* _What to do_
Work out how many lines below contain "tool", then write only that number.
Top of Stored data
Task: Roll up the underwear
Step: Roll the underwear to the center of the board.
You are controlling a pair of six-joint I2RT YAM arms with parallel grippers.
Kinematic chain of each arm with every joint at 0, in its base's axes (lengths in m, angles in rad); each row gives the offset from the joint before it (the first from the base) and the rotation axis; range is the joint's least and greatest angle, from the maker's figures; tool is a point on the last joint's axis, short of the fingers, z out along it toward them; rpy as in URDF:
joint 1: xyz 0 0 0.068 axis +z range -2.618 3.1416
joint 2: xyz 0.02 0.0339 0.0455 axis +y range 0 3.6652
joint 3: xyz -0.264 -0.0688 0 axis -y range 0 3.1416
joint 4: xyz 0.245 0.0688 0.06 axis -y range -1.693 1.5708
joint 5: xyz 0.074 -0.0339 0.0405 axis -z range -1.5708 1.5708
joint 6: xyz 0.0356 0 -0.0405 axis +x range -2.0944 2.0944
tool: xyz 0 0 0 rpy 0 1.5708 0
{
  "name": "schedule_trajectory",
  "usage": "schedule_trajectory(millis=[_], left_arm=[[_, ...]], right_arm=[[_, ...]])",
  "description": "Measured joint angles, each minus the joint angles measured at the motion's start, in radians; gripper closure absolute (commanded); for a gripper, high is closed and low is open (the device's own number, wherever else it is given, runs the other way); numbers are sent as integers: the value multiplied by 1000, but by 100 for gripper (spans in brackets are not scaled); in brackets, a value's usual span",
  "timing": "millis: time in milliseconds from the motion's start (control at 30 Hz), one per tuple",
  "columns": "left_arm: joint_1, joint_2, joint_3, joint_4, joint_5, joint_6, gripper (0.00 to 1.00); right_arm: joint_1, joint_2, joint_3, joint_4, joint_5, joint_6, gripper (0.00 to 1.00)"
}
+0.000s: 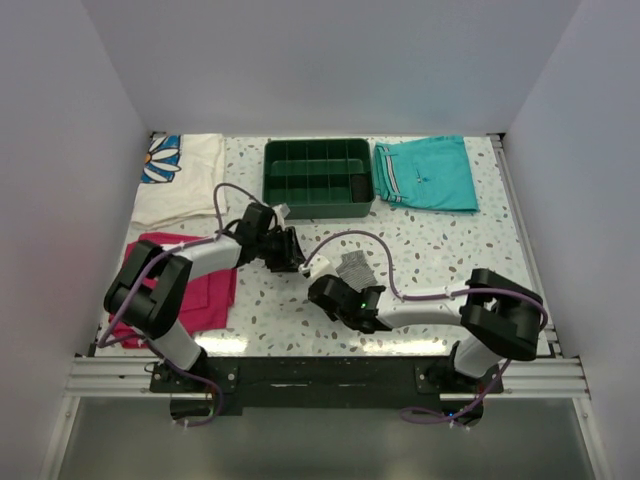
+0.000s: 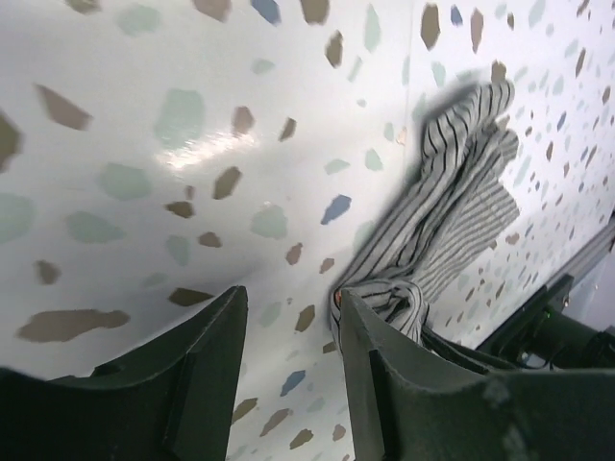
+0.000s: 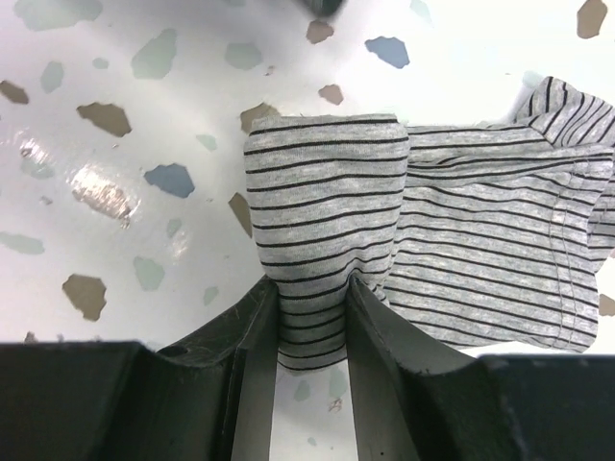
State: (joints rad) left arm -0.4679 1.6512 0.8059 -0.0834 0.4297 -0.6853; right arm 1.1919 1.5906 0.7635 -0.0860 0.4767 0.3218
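The underwear (image 1: 353, 266), a small grey-and-white striped garment, lies crumpled on the speckled table just in front of the arms. My right gripper (image 1: 338, 282) is shut on a fold of it at its near edge. In the right wrist view my right gripper (image 3: 312, 312) pinches a striped fold, and the rest of the underwear (image 3: 480, 250) spreads out to the right. My left gripper (image 1: 300, 260) is open and empty, just left of the garment. In the left wrist view my left gripper (image 2: 288, 322) has bare table between its fingers, and the underwear (image 2: 452, 202) lies bunched against the outside of the right finger (image 2: 384, 375).
A green divided tray (image 1: 318, 202) stands at the back centre. Teal shorts (image 1: 425, 172) lie to its right. A white floral cloth (image 1: 180, 175) lies at the back left, and a magenta cloth (image 1: 205, 290) under the left arm. Metal rails run along the table's right and near edges.
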Motion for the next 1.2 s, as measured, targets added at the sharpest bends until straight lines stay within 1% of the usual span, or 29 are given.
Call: schedule_trajectory(millis=[133,333,600,700,1000,1100,1200], left_arm=[[32,-48,-1,-21,-59,2,51],[45,-124,-22,-60,-136,1,51],[95,-150,-66,-84,-182,1,52],[95,-150,-72,-84,-175,1,52],[95,-129,-75,-56,-127,9,53],[95,-125,-76,-51,-110,17,53],[95,-125,-82,-37,-95,19,53]], right_arm=[[-1,3,19,-27,-35,-24,76],[2,80,113,-60,-66,-101,75],[3,102,163,-70,-182,-185,74],[3,71,138,-58,-236,-179,74],[-8,-24,48,-40,-397,-90,73],[-42,-46,27,-27,-460,-60,73],[-119,-84,-14,0,-554,-26,73]])
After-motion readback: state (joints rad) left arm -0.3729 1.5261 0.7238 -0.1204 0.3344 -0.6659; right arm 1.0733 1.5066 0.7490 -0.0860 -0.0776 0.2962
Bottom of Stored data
* _Answer section_
2